• [Your instructions] Count the lines below that contain the word "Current", and give only that number.

• [Records drawn from a dataset]
|---|

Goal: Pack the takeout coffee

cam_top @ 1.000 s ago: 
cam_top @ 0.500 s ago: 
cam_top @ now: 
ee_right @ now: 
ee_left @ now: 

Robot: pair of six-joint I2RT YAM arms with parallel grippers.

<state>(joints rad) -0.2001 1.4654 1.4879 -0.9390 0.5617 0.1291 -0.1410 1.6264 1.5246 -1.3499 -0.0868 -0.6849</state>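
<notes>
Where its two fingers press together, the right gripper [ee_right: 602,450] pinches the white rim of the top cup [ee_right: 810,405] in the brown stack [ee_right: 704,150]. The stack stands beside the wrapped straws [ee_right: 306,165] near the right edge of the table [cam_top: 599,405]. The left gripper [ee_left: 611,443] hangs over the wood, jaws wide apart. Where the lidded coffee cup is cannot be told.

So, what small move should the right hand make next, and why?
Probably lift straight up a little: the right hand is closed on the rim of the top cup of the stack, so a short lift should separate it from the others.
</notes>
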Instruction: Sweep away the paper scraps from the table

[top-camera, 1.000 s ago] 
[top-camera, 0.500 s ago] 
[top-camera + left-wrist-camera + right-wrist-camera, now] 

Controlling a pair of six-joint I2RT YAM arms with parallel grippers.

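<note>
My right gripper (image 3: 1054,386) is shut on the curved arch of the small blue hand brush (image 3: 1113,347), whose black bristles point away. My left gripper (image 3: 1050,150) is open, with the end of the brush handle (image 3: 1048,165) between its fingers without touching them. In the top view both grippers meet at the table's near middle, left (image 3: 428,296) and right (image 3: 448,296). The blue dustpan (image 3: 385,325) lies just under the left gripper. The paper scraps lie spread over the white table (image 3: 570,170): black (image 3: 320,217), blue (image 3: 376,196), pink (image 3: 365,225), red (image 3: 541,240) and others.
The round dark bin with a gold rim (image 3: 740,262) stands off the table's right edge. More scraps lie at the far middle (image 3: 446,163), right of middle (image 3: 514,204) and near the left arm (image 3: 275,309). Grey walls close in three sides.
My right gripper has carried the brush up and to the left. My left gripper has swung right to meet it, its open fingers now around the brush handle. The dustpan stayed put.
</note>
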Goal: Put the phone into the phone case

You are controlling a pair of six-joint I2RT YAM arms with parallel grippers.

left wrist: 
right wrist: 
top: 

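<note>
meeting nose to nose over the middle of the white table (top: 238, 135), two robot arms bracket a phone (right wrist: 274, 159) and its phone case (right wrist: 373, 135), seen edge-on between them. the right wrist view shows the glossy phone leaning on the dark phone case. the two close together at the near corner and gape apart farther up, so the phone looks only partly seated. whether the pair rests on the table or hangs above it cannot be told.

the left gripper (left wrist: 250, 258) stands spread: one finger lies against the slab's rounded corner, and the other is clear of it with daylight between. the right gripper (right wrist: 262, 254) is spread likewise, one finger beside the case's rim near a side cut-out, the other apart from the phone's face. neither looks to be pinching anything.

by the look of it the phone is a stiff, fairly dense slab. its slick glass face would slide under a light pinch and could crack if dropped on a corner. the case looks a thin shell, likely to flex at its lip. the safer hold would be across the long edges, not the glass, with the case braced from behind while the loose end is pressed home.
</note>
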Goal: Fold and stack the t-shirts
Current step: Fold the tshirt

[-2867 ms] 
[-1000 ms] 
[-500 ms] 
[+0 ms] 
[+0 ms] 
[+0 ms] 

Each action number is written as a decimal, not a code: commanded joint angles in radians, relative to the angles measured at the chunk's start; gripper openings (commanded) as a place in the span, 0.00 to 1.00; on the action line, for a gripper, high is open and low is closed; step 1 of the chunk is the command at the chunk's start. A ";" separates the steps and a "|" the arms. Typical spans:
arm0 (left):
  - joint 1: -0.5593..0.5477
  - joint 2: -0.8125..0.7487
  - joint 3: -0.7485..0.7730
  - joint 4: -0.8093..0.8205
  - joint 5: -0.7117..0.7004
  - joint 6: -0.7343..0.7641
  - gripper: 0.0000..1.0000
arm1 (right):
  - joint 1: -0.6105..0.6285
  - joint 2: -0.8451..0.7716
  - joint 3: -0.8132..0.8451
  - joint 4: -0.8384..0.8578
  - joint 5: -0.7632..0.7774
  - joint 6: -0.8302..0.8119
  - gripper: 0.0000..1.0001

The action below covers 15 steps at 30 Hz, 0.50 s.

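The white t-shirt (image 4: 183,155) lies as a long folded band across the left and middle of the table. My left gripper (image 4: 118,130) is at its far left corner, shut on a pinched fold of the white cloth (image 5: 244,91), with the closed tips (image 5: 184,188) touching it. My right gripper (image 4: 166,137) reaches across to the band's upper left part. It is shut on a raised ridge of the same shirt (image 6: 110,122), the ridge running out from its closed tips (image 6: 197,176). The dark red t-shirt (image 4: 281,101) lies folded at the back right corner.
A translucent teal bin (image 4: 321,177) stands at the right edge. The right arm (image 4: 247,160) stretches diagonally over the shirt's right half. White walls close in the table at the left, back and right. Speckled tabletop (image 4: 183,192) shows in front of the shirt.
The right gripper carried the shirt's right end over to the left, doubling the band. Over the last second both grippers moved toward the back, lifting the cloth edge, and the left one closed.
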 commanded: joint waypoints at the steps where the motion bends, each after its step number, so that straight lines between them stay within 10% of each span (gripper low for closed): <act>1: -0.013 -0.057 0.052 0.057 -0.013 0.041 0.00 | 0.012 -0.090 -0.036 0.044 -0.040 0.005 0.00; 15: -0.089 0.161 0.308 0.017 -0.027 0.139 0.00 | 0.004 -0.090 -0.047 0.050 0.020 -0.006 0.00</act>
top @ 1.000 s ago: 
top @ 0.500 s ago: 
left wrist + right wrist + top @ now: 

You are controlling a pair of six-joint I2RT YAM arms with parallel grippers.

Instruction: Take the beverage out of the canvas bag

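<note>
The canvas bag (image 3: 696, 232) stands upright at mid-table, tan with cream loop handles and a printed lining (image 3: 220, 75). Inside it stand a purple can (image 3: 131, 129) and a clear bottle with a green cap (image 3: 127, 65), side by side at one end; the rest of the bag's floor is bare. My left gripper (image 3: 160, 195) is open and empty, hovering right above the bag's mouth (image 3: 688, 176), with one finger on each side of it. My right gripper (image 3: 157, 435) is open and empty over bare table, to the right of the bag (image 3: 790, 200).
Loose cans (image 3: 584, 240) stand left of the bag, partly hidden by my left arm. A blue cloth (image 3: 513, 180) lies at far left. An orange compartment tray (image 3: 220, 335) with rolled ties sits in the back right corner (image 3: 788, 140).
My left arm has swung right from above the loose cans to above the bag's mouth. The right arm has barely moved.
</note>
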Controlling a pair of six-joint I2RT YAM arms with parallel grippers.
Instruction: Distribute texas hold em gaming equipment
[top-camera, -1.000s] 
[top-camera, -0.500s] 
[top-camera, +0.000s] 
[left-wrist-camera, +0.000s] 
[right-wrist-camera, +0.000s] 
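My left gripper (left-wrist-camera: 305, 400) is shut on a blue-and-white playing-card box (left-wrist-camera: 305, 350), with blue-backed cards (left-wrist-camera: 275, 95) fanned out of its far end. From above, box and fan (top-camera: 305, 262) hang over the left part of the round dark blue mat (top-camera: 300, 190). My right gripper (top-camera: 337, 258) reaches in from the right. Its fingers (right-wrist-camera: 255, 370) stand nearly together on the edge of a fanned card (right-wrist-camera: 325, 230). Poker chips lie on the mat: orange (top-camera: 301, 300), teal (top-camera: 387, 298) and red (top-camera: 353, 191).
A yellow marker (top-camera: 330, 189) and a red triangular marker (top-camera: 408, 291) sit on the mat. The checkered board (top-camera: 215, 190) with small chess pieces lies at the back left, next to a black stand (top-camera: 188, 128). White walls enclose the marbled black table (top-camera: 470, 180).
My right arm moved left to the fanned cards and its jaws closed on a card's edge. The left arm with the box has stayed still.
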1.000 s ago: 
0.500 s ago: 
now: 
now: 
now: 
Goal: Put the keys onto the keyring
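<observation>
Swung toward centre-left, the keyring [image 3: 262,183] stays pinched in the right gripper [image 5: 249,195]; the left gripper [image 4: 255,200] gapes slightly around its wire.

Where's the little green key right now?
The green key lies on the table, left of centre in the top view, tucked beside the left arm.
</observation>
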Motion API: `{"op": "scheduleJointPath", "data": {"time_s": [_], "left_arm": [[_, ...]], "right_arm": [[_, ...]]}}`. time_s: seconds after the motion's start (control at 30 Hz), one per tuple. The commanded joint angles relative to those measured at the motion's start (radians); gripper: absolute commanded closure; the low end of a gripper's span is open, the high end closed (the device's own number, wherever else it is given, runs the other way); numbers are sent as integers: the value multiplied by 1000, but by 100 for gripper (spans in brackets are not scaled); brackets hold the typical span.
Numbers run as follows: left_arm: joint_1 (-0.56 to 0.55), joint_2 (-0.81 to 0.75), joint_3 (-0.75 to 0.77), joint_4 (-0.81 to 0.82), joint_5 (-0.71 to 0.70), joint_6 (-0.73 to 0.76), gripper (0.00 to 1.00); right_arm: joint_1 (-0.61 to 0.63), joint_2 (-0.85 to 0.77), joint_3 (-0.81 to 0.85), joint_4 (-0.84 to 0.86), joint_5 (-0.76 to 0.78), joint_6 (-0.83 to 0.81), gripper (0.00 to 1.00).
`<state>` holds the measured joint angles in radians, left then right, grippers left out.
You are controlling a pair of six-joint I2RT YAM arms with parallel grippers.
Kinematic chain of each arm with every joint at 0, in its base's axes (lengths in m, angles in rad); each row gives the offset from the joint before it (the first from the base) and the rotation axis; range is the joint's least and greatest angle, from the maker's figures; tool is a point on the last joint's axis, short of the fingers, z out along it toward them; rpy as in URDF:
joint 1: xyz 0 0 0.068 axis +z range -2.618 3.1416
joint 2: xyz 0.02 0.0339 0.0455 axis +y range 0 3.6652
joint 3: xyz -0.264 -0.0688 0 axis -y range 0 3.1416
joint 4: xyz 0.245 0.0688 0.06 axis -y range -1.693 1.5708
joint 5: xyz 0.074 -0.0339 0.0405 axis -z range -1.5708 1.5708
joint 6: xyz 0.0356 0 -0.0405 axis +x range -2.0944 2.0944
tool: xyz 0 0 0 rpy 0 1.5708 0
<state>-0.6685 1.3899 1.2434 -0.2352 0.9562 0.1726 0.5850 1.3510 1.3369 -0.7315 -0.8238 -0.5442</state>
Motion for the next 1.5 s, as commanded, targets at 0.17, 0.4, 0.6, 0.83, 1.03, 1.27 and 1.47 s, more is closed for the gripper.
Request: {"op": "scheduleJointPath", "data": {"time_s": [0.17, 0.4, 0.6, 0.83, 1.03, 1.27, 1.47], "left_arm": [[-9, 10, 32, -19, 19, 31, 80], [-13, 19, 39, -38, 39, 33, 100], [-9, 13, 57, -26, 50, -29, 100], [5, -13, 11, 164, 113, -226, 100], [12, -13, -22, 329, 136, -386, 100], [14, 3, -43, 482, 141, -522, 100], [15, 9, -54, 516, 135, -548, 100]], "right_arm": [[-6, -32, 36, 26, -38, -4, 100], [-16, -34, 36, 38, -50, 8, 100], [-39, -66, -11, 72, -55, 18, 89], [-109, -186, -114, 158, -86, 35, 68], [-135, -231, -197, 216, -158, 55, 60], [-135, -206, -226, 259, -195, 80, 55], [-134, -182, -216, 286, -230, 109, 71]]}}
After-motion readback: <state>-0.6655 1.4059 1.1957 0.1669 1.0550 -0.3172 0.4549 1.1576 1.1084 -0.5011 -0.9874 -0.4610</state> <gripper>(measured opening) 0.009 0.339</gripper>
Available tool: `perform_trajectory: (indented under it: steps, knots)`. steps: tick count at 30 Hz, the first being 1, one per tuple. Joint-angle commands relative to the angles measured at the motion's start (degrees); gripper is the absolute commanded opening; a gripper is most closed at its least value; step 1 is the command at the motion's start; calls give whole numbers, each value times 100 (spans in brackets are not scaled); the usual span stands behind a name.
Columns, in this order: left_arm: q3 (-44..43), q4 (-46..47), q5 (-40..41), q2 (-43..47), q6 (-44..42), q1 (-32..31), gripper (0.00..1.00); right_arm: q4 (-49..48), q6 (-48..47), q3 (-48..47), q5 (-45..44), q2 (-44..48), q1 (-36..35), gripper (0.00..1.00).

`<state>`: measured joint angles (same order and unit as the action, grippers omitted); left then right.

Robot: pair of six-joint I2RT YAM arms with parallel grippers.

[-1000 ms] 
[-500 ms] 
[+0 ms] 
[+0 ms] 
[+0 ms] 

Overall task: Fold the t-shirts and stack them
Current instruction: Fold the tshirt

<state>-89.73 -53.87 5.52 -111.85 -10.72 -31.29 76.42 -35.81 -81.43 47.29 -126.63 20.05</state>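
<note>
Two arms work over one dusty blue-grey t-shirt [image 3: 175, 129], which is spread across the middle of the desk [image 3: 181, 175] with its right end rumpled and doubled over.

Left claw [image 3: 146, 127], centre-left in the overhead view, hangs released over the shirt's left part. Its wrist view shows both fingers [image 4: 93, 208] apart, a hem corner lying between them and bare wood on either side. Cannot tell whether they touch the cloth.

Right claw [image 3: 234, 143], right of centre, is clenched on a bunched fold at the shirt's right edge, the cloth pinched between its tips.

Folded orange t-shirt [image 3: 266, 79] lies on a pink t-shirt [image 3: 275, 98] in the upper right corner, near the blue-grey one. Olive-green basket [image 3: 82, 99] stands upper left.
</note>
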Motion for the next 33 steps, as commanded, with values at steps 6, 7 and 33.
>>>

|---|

• [Response to this exercise] 2